- **Action item**: Only the lines with the string "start" are needed; return each of them from the entries below.
****************************************
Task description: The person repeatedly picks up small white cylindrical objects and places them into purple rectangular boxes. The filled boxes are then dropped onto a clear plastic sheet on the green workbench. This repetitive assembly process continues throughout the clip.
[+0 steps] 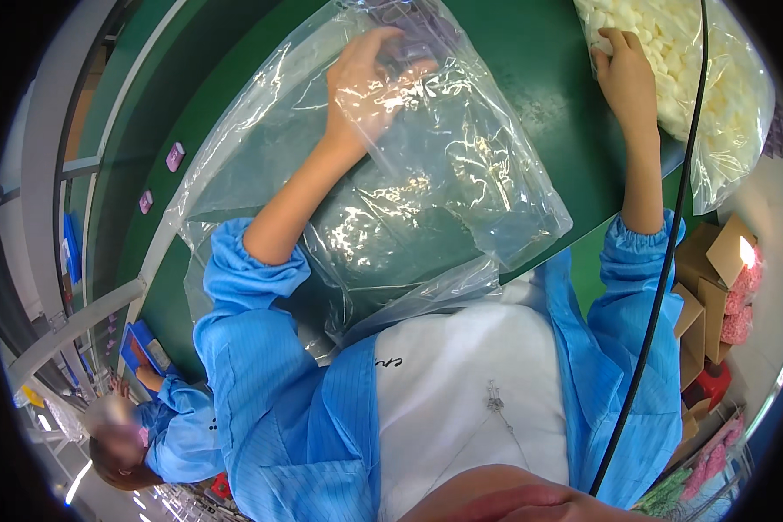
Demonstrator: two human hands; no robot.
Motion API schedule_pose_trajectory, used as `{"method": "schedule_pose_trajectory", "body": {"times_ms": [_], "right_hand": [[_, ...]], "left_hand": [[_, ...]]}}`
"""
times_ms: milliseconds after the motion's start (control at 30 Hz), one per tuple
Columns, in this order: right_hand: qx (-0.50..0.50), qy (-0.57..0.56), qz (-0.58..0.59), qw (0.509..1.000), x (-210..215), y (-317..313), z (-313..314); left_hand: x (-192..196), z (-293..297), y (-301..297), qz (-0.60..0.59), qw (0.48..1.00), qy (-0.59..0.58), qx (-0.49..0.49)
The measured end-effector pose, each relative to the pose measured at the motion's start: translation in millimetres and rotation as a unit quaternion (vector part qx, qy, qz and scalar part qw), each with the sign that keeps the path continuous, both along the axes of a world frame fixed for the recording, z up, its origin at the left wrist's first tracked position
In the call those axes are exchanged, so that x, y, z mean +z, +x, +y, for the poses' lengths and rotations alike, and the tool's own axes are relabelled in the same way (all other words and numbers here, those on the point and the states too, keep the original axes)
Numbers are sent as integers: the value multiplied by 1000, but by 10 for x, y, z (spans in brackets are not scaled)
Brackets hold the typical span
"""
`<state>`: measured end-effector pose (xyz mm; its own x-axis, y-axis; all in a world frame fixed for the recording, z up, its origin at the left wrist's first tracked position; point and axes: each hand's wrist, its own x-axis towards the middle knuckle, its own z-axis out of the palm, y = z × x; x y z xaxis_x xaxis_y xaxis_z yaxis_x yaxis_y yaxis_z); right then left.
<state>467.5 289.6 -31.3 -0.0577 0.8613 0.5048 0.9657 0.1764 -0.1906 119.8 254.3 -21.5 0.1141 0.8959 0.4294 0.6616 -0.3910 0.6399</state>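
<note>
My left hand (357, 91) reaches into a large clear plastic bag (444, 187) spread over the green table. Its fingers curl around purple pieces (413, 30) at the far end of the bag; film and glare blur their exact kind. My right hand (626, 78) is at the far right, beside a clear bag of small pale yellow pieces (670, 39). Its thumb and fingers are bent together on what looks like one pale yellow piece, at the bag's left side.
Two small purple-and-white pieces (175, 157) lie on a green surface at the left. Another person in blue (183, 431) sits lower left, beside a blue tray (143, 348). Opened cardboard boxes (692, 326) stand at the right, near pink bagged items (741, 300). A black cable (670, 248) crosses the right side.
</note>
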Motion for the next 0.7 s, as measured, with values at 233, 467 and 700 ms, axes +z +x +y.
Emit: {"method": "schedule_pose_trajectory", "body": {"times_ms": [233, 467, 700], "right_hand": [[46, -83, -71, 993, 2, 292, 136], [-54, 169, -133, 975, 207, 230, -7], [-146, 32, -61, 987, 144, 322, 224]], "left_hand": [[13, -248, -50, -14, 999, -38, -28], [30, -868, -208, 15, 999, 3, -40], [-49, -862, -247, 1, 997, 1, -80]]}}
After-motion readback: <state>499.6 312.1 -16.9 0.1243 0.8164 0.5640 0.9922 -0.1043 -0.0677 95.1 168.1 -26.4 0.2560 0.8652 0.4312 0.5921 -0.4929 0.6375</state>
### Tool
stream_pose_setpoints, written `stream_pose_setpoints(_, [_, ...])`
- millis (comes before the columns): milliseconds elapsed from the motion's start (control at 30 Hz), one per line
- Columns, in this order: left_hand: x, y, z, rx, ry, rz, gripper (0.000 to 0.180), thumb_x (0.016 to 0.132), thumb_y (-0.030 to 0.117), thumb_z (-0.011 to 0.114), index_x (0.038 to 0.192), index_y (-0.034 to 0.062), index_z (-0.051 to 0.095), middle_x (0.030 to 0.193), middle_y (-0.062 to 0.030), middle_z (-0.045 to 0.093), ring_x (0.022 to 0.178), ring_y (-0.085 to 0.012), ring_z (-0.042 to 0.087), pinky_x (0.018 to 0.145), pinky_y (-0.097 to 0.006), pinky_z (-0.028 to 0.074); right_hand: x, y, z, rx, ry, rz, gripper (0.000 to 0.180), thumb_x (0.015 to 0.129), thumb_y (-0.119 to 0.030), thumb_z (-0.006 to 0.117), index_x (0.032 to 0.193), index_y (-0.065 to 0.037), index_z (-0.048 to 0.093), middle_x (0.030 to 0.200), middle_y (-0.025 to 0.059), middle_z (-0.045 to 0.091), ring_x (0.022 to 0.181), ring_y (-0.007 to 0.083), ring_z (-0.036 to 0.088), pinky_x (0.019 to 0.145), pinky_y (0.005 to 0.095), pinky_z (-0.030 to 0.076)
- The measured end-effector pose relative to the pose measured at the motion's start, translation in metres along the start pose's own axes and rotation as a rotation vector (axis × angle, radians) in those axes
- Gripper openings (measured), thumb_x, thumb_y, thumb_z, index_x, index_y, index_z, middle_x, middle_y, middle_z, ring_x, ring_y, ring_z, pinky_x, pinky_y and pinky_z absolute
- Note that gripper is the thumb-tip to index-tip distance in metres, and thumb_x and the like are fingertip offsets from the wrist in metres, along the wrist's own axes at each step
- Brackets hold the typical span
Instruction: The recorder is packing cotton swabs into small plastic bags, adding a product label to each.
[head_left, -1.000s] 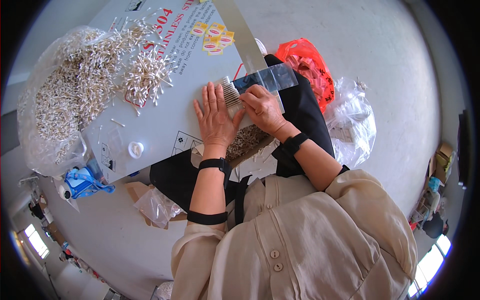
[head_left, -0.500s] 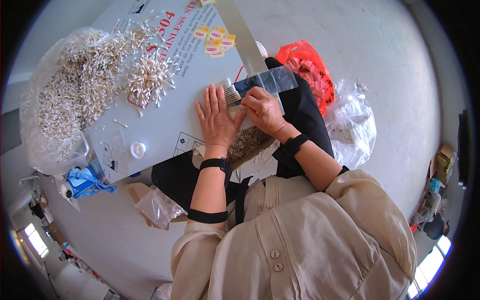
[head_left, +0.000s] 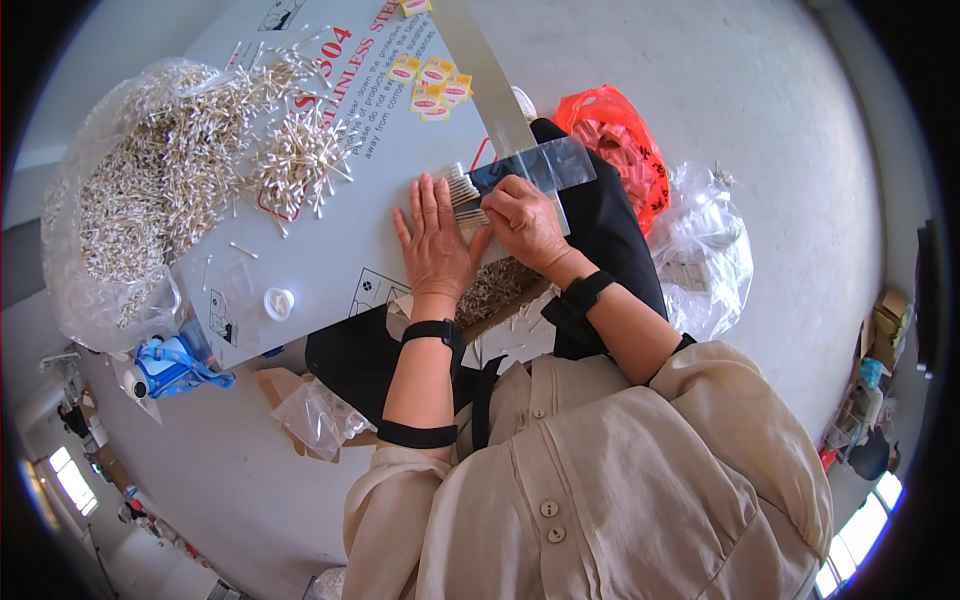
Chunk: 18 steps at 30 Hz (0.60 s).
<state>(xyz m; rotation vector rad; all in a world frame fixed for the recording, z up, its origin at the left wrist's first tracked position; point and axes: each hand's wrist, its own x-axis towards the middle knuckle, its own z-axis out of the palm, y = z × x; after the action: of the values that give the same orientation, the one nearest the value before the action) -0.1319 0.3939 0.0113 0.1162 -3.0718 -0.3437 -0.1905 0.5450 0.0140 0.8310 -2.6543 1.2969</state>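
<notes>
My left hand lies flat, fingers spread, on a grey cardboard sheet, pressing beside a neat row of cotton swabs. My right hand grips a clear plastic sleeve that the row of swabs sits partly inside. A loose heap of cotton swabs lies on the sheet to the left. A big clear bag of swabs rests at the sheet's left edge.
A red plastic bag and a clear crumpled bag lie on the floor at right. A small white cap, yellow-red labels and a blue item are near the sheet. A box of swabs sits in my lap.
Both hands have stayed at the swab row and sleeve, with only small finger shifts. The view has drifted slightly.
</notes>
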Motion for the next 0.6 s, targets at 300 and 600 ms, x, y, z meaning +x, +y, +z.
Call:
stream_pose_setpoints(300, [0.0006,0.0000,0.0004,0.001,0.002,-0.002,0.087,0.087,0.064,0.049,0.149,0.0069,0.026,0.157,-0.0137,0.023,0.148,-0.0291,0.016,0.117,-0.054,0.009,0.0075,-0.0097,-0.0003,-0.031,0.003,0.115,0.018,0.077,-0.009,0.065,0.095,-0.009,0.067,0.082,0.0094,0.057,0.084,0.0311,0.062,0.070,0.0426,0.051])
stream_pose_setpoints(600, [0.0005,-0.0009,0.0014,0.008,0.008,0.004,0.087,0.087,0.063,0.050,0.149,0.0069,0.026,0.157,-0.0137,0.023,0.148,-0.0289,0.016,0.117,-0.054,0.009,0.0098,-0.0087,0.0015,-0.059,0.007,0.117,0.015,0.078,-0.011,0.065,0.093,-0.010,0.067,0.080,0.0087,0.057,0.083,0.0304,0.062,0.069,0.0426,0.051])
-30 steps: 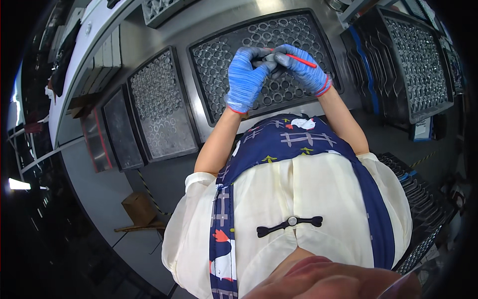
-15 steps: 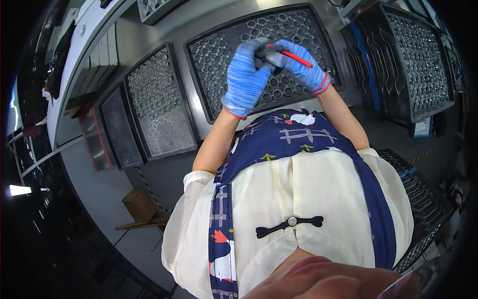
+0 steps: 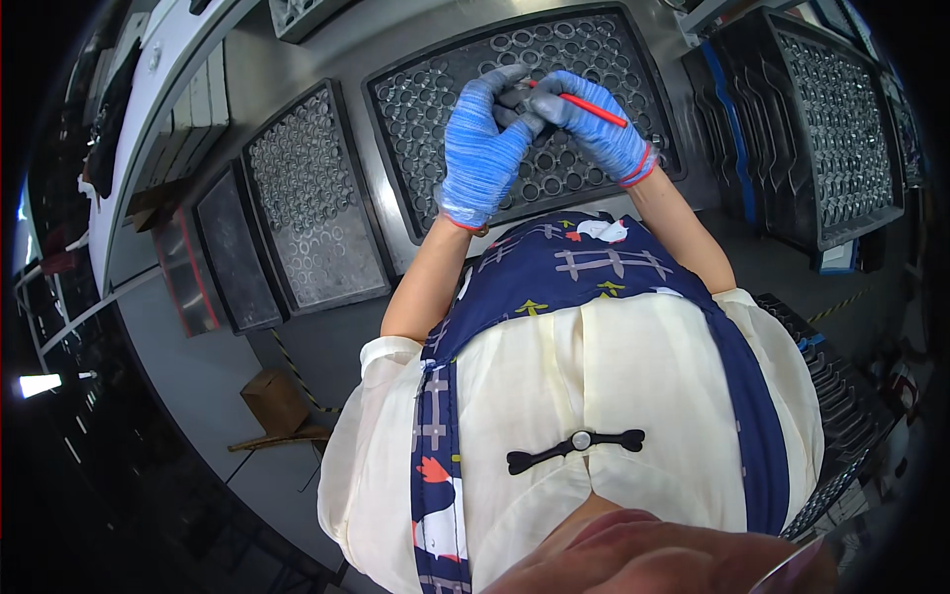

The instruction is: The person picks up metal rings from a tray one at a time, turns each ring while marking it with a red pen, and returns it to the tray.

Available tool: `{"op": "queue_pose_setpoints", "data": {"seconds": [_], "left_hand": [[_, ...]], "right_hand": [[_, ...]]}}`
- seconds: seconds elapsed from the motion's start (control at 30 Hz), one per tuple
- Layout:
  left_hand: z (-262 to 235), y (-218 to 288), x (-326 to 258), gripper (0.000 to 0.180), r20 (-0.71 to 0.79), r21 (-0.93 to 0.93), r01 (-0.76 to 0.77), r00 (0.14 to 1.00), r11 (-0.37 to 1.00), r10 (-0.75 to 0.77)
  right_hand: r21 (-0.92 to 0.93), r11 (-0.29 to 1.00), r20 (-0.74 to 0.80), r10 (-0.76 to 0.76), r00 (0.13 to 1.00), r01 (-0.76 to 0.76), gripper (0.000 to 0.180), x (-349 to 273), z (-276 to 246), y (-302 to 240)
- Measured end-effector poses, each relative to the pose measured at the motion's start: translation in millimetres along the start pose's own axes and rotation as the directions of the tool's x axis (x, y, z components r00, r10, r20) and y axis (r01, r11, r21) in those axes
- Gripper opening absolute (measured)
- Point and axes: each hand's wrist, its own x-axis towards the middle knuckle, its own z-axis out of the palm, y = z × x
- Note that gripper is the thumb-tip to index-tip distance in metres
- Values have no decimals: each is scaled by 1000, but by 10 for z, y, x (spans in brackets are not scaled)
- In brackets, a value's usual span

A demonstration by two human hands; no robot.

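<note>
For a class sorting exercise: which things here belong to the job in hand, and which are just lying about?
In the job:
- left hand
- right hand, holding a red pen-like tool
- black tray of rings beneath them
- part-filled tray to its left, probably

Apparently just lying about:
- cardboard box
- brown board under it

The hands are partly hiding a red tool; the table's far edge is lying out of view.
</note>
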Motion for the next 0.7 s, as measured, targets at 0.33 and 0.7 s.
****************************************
- **Answer for this exercise**:
times_ms: milliseconds after the motion's start (control at 30 Hz), one per tuple
The measured end-effector pose, each relative to the pose measured at the motion's start: translation in millimetres and rotation as a unit quaternion (vector part qx, qy, qz and scalar part qw), each with the sign that keeps the path continuous, both along the axes of a world frame fixed for the recording, z up, its origin at the left wrist's first tracked position
- millis (comes before the columns): milliseconds elapsed from the motion's start (control at 30 Hz), one per line
- The measured end-effector pose relative to the pose measured at the motion's start, translation in metres along the start pose's own axes and rotation as a rotation vector (axis × angle, radians) in those axes
- seconds: seconds elapsed from the motion's start (control at 30 Hz), one per tuple
- Measured end-effector poses, each relative to the pose measured at the motion's start: translation in millimetres along the start pose's own axes and rotation as the directions of the tool's x axis (x, y, z components r00, r10, r20) and y axis (r01, r11, r21) in those axes

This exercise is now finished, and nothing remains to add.